Vemos, assim, que as raízes podem ser as mais variadas, até mesmo nobres, como acelerar o crescimento ou encorajar a industrialização.  Podemos imaginar uma situação na qual se objetiva uma aceleração do crescimento. Assume-se, então, um diagnóstico teórico, é estabelecida uma política pública em consonância e, como correlato, temos um espaço propício para o desenvolvimento de um mercado de propinas. Mesmo assumindo como apropriada a política escolhida (aceleraria a variação do PIB), parte desses ganhos seriam neutralizados pelo impacto negativo que a corrupção teria sobre os níveis de investimento.  Nesse caso, o balanço (positivo ou negativo) fica em aberto.  Mesmo em casos nos quais o objetivo do arcabouço legal consiste na correção de falhas de mercado (externalidades), pode-se quantificar o custo de não pretender corrigir essas falhas e comparar essa magnitude com a perda que representa a formação de uma burocracia imaginada para seu reparo, mas que configura um espaço aberto para a corrupção.  

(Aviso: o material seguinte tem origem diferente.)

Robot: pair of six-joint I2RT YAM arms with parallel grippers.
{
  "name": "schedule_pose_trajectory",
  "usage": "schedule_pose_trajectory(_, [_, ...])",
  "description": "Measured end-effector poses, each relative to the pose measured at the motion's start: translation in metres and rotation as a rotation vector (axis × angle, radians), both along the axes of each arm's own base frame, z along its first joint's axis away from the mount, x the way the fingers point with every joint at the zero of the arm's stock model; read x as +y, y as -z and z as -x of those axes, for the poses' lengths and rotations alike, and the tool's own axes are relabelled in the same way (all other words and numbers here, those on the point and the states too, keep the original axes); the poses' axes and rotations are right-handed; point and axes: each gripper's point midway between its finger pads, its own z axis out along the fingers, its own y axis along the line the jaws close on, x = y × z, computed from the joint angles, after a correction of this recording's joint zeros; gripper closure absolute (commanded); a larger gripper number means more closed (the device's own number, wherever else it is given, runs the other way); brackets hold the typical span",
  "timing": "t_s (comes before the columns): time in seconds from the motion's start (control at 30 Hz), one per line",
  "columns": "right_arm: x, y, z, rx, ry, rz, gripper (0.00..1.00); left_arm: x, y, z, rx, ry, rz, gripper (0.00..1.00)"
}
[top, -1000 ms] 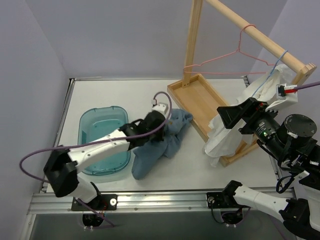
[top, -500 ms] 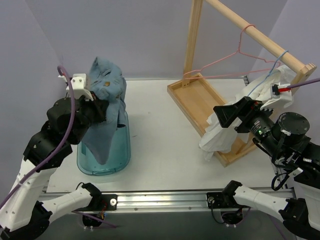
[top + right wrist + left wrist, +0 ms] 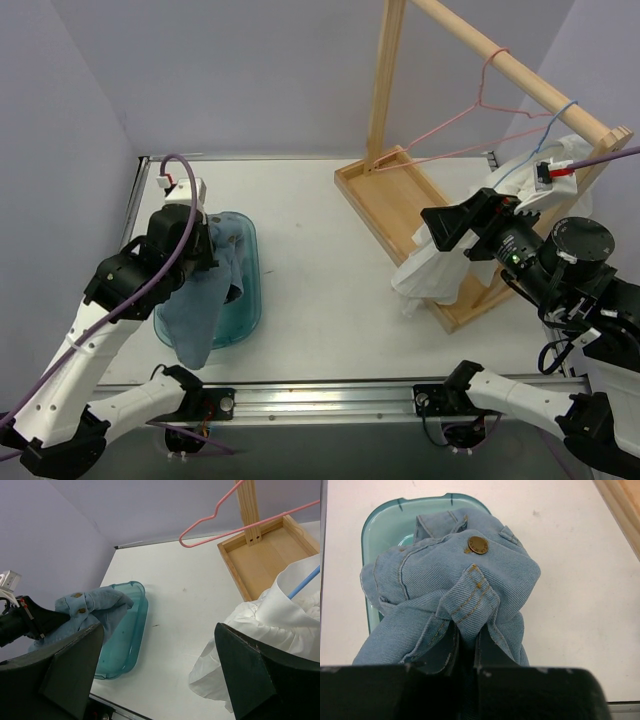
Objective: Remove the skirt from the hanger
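The white pleated skirt (image 3: 438, 268) hangs on the light-blue wire hanger (image 3: 537, 140) from the right end of the wooden rail, its hem over the rack's base. In the right wrist view the skirt (image 3: 280, 625) fills the right side, with the hanger's wire (image 3: 306, 581) rising from its waist. My right gripper (image 3: 445, 228) stands open just left of the skirt, and nothing lies between its fingers (image 3: 160, 680). My left gripper (image 3: 466, 645) is shut on a fold of the blue denim garment (image 3: 445, 580), which it holds over the teal tub (image 3: 247, 290).
A pink wire hanger (image 3: 450, 125) hangs on the wooden rack's rail (image 3: 520, 75), left of the blue one. The rack's boxed wooden base (image 3: 385, 195) lies on the white table. Walls close in the left and back sides.
My left arm carried the denim garment from mid-table up to the left, then lowered it over the teal tub. The right gripper and the skirt's hem shifted slightly left.
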Motion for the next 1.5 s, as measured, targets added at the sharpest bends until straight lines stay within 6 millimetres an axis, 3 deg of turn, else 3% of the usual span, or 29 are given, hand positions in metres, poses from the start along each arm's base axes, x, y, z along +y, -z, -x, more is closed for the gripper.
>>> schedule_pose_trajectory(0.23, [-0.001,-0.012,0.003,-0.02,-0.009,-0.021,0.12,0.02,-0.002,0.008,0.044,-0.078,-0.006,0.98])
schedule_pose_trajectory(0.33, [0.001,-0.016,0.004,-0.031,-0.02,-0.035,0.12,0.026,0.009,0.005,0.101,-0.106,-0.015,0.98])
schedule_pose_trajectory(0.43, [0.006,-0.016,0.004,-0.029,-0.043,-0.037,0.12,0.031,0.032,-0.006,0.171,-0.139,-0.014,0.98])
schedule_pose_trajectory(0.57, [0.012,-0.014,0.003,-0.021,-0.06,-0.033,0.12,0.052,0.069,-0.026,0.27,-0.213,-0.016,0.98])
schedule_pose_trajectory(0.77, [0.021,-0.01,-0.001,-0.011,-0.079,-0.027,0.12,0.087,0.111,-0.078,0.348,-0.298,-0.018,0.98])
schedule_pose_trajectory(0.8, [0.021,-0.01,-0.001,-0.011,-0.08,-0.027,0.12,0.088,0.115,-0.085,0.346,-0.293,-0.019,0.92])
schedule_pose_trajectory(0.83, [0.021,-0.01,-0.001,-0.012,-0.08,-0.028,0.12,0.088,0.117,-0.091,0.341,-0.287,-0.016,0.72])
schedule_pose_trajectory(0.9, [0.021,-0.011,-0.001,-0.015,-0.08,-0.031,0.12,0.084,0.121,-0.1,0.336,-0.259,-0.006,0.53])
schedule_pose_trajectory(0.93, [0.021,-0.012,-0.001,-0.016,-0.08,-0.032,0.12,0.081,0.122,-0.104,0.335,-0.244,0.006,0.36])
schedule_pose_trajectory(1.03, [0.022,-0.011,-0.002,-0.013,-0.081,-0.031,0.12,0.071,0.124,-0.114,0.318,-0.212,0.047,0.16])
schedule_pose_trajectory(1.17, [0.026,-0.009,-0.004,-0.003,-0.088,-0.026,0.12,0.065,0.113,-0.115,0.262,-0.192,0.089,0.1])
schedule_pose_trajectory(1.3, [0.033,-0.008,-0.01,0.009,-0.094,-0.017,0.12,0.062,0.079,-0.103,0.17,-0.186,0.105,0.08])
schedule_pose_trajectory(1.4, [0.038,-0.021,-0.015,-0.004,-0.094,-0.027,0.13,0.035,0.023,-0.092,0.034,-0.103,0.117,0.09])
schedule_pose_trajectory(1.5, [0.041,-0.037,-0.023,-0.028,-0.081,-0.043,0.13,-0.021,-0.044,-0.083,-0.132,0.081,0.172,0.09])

Uma dinâmica similar pode ser deslanchada quando, no lugar de pretender induzir o crescimento, se pretende corrigir falhas de mercado.  Como salientam Acemoglou e Verdier (2000), impor restrições ou induzir condutas implica em vislumbrar controles com as conseguintes estruturas burocráticas, gerando custos diretos e a possiblidade de propinas.  Reduzir a eventualidade de corrupção pode elevar os custos (por exemplo, levando ao pagamento de salários de eficiência nas estruturas burocráticas), resultando em pesados complexos administrativos que, mesmo pagando elevados salários, não necessariamente eliminarão as possiblidades de pagamento de propinas nem contornarão inexoravelmente as falhas de mercado. 

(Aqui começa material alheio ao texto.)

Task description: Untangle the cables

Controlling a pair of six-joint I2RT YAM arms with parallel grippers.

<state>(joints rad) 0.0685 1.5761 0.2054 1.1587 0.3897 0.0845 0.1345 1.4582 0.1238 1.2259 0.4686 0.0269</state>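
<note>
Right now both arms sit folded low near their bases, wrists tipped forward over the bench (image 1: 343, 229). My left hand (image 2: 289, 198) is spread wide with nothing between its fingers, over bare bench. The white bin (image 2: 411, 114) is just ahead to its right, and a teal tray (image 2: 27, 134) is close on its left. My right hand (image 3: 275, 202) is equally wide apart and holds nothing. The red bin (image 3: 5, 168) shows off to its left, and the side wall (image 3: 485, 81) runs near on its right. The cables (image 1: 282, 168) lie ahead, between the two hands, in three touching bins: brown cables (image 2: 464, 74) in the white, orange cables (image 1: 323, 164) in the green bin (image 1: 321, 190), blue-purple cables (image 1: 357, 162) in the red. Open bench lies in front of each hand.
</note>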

Um caso bem diferente consiste em escolher setores prioritários ou arcabouços legais com o único propósito de gerar espaços capazes de disponibilizar rendas a serem disputadas. Nesse sentido, encontramos interpretações um tanto extremas, nas quais o objetivo último da maioria das normas legais, controles, etc. estaria associado à procura de geração de espaços nos quais é possível extrair rendas (propinas) por parte de agentes públicos (Cheung (1996)).  A hipótese de um comportamento rent-seeking é levada ao limite, uma vez que os burocratas não se aproveitariam das oportunidades abertas pela legislação para extrair rendas (propinas). Em realidade,  a própria legislação seria criada a fim de gerar rendas das quais posteriormente se assenhorariam. 

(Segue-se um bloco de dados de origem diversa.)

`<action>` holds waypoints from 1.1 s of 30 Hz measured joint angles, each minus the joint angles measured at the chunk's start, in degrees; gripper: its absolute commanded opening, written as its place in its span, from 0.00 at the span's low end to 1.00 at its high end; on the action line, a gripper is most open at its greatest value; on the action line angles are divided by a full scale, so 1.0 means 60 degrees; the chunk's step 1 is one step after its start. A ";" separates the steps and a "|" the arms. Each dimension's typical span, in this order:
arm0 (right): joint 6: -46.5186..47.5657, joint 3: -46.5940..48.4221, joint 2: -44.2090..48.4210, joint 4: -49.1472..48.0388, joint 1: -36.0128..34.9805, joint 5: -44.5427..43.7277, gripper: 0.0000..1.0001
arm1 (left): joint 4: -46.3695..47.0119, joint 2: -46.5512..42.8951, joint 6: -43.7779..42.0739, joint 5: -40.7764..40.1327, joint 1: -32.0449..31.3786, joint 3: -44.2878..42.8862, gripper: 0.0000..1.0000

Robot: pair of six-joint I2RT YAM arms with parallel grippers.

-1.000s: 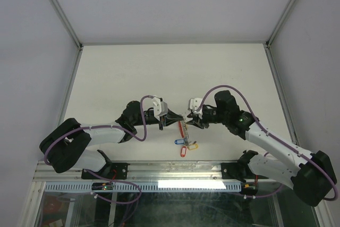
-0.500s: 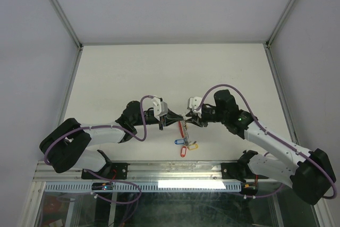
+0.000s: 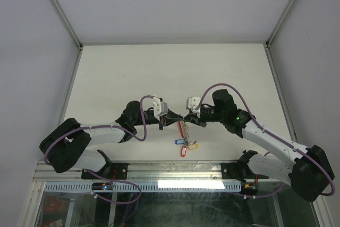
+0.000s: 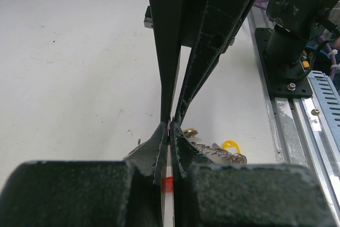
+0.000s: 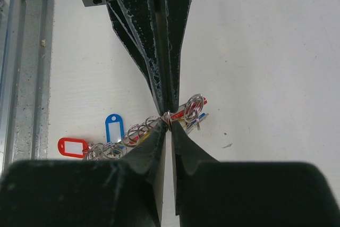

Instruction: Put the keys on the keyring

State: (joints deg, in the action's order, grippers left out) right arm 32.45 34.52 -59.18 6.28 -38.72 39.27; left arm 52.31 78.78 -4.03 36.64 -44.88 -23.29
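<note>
Right arm has shifted left since a second ago, and its fingers have narrowed; left arm unchanged. Right gripper (image 3: 187,117) now meets left gripper (image 3: 181,116) tip to tip above the bench (image 3: 159,67), close to the middle of its near edge. Left fingers are fully closed; cannot tell whether anything sits between them. Right fingers pinch a small wire ring of the keys (image 3: 183,150). Keyring (image 3: 183,129) runs from that meeting point toward the near edge. Blue, yellow and red tags lie at its near end.

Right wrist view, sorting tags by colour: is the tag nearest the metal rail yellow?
No, the red tag lies nearest the rail.
</note>
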 measured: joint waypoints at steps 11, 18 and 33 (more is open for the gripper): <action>0.0011 0.0645 -0.0095 0.1271 -0.0080 -0.0178 0.00 | 0.0004 0.0004 -0.0062 0.0171 0.0000 -0.0004 0.20; 0.0135 0.2138 -0.0401 0.3432 -0.0393 -0.1202 0.00 | 0.0015 0.0022 -0.0109 0.0186 0.0000 -0.0004 0.25; -0.0452 0.4397 -0.2164 0.6994 -0.1002 -0.3548 0.00 | 0.0794 0.0168 0.0295 -0.1129 -0.0011 0.0047 0.32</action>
State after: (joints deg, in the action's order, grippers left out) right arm 29.74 60.90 -72.16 48.25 -44.73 17.98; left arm 57.08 79.79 -2.26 29.87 -44.95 -23.00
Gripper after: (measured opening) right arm 0.012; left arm 0.312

Como salientamos no post anterior, contudo, existe literatura sugerindo avaliar a corrupção dentro de um dado contexto.  Assim, em determinadas circunstâncias, o suborno à agentes públicos em âmbitos de regulamentação excessiva e mal desenhada seria benéfico para o desenvolvimento (ver bibliografia e citações no post anterior).  Nas palavras de Gray and Kauman (1998), uma frase poderia resumir esta perspectiva: a corrupção seria “….the “grease” that lubricates the “squeaky wheels” of a rigid administration”.

Contudo, se a corrupção pode afetar o crescimento através de diversos labirintos, seu perfil poderia também acentuar ou atenuar esses efeitos perversos. Assim, por exemplo, podemos estar diante de apenas um agente corrupto, de vários agentes que concorrem entre si ou de vários agentes em conluio.  Os modelos indicam que os resultados são diversos e, paradoxal ou contraintuitivamente, quanto mais caótico (menos centralizado) for o mundo dos agentes corruptos maior será o custo em termos de alocação de recursos.  Nas palavras de Canavesse (s/d): “…nos casos de corrupção estudados pode-se afirmar que o crime organizado é mau, mas o crime desorganizado é pior devido aos seus efeitos sobre a alocação de recursos”.  Um caso mencionado diversas vezes na literatura diz respeito ao desmoronamento dos países  Leste Europeu. Nos antigos regimes comunistas, um governo centralizado e forte “administrava” a corrupção.  A derrocada das estruturas do Estado na transição ampliou os agentes e desarticulou a sua centralização (devido à existência de governos frágeis e transitórios), fato que redundou em um ambiente caótico em termos de corrupção, com custos em termos de investimento (Sheilfer and Vishny (1993)).   Na medida em que as esferas de corrupção se multiplicam e superpõem, os custos de transação se elevam.  O tempo gasto nas negociações em distintas esferas governamentais (permissões, licenças, isenções, etc.)  dilata-se, aumentando custos e reduzindo investimentos.  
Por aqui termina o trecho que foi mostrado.